Spectroscopic Searches for Evolutionary Orbital Period Changes in WR+OB Binaries: the case of V444 Cyg

TL;DR

This study combines new and archival spectroscopic and photometric data to analyze the orbital period evolution of the WR+OB binary V444 Cyg, estimating stellar masses, orbital parameters, and wind mass-loss rates.

Contribution

It provides the first detailed analysis of orbital period change in V444 Cyg using combined spectroscopic and photometric data, and estimates the stellar wind mass-loss rate.

Findings

Secular orbital period increase rate dP/dt ≈ 0.14 s/yr

Stellar wind mass-loss rate from WR star is approximately 6.0 x 10^-6 M_Sun/yr

Component masses are M_O6 = 26.4 M_Sun and M_WN5 = 10.7 M_Sun

Abstract

We present the results of new photometric and spectroscopic observations of WN5+O6 binary V444 Cyg and a detailed analysis of extant spectroscopy and photometry. Using elements of the spectroscopic orbit and assuming e = 0, i = 78{\deg} we determined the masses and orbit sizes of the components of V444 Cyg M_O6 = 26.4 M_Sun, M_WN5 = 10.7 M_Sun, a_O6 = 10.6 R_Sun, a_WN5 = 26.1 R_Sun. Based on new and archival light curves and by applying the Hertzsprung method, we improved the photometrical estimate of secular increase rate of the orbital period in V444 Cyg dP/dt_ph = 0.119+-0.003 s/yr.

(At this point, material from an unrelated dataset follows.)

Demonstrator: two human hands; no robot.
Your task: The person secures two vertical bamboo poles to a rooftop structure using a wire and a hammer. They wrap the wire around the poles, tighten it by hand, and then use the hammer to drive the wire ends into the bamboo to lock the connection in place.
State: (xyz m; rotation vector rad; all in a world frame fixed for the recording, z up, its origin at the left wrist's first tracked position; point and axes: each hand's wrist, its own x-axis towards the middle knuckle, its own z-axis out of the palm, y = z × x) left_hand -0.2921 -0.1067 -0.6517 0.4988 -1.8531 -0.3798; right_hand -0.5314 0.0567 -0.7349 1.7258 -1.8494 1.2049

From the comparison of the new and archival radial velocity curves of V444 Cyg we independently derived the secular orbital period change rate dP/dt_sp = 0.147+-0.032 s/yr, in agreement with the photometrical dP/dt_ph. The obtained secular increase rate of the binary orbital period dP/dt and the mean radii of the components enabled us to estimate the stellar wind mass-loss rate from WR star dM/dt_WN5 = -(6.0+-0.4)*10^-6 M_Sun/yr.